The Minister for Finance, Ken Ofori-Atta, says the government is not racing to return to the international capital market to borrow after securing $3 billion in financing support from the International Monetary Fund (IMF).
According to the Minister, though penetrating the international capital market was important to make the country attractive to investors, the revenue measures put in place should be able to hold Ghana for the mean time.
“No, there is no rush to go to the international capital market,” Ken Ofori-Atta said at the joint press conference the ministry and the IMF held in Washington yesterday, to respond to questions about the $3 billion Extended Credit Facility (ECF).
The minister was responding to a question on why the government would want to “rush” to the international capital market just after securing the deal from the IMF.
According to him, it was the expectation of the government that, in managing its expenditures and increasing its revenue, there would be resources to work with.
He explained, while commenting on borrowing more, that the reason for the IMF-backed program was to bring the debt-to-GDP ratio down to 55% of GDP.
Referring to the revenue measures contained in the 2023 budget, the Minister observed that they were improving at the Ghana Revenue Authority, adding that it would give them resources to move forward, maintaining that curtailing and managing expenditures are going to be important.
“Working towards the capital market is important because we then get our ratings up and make the country more attractive for investors, especially FDI, but rest assured no one is rushing to the international capital market at this juncture,” he said.
The IMF Mission Chief for Ghana, Stéphane Roudet, said Ghana presented a sound program, making a good case for the Fund to support it.
According to him, he had “no reason to believe that the program will not be fully completed.”
He added that the IMF was confident in supporting Ghana based on the strength of its program.
However, the IMF, according to Stéphane, has mechanisms in place to monitor the progress of the program.
He stated that there were no other conditions attached to the first tranche of the $3 billion loan, which is $600 million.
He added that the first review of the 3-year program in November of this year would be based on the quantitative performance criteria set by the government.
Meanwhile, the IMF has described Ghana’s Post-COVID-19 Programme for Economic Growth (PC-PEG) as “very ambitious.”
The Governor of the Bank of Ghana (BoG), Dr.

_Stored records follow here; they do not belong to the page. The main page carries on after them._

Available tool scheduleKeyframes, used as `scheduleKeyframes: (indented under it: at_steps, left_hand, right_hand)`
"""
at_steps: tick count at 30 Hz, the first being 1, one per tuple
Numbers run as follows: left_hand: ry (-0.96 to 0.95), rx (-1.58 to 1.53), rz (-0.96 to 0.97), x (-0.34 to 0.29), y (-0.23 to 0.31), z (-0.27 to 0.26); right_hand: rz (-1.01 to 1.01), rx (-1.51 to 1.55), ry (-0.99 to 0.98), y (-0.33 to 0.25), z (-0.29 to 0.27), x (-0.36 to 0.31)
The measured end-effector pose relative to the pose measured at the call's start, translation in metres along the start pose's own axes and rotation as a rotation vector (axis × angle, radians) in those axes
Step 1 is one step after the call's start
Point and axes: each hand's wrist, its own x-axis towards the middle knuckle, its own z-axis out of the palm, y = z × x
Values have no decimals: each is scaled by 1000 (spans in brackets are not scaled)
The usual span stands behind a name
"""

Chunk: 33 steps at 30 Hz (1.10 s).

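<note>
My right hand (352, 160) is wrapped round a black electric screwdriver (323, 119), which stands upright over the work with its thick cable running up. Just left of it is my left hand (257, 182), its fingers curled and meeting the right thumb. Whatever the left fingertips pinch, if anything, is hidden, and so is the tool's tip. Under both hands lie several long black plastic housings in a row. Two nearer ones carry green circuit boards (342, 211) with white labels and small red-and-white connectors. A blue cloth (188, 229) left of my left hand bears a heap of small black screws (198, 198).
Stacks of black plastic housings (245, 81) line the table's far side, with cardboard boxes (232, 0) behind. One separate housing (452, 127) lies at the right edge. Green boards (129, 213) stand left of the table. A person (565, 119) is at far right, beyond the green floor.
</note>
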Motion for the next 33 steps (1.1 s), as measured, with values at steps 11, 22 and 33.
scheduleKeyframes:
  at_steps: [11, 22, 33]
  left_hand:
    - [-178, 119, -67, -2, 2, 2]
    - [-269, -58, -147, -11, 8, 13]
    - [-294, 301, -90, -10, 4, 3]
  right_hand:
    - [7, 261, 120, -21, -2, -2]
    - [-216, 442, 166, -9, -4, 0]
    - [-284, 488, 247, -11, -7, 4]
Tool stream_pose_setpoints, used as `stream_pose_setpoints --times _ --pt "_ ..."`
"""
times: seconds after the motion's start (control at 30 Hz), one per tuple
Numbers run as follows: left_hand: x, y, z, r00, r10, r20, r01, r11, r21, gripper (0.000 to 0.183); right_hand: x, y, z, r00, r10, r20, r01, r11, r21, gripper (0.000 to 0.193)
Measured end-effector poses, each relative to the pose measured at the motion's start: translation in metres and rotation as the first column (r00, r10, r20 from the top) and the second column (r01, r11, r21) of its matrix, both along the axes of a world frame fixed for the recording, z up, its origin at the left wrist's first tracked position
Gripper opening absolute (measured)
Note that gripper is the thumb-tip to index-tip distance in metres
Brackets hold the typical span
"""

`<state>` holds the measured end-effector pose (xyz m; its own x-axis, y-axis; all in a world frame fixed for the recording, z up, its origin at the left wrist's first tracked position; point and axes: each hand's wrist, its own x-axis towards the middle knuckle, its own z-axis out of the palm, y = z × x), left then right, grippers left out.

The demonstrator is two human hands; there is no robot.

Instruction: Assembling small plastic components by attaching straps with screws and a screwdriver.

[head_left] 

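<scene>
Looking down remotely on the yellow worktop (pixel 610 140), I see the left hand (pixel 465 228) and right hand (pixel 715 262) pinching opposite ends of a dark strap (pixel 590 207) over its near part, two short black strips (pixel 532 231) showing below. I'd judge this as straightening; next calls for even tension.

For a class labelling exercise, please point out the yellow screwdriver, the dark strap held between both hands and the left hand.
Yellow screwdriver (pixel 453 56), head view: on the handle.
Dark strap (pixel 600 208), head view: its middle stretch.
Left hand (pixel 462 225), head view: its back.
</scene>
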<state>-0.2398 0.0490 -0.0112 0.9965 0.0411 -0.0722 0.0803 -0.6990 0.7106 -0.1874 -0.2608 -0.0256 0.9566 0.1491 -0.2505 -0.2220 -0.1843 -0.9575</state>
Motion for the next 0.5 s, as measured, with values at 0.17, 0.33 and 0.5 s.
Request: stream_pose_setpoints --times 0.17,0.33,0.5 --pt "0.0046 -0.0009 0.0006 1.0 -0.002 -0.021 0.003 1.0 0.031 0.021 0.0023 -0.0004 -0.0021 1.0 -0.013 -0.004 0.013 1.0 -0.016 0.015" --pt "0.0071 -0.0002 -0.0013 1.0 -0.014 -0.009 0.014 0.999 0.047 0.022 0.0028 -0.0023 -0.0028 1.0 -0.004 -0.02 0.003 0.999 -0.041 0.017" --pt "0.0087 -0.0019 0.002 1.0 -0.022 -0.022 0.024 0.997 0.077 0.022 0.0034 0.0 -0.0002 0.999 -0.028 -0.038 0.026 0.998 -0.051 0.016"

Ernest Addison, maintained that regardless of the effects of the Domestic Debt Exchange Program (DDEP), banks in Ghana are liquid.
He added that the Central Bank was also ready to provide liquidity support to any of the banks that became insolvent.
The government expects that the first tranche of the $3 billion loan from the IMF to reflect in the BoG account today, May 19, 2023.
During the joint press conference yesterday, the Finance Minister, in answer to a question, made a passing comment to the IMF Mission Chief for Ghana that he was hoping to work with him to ensure the $600 million landed in Ghana today.This amount, the minister said, would be deployed to support the government’s program for economic growth.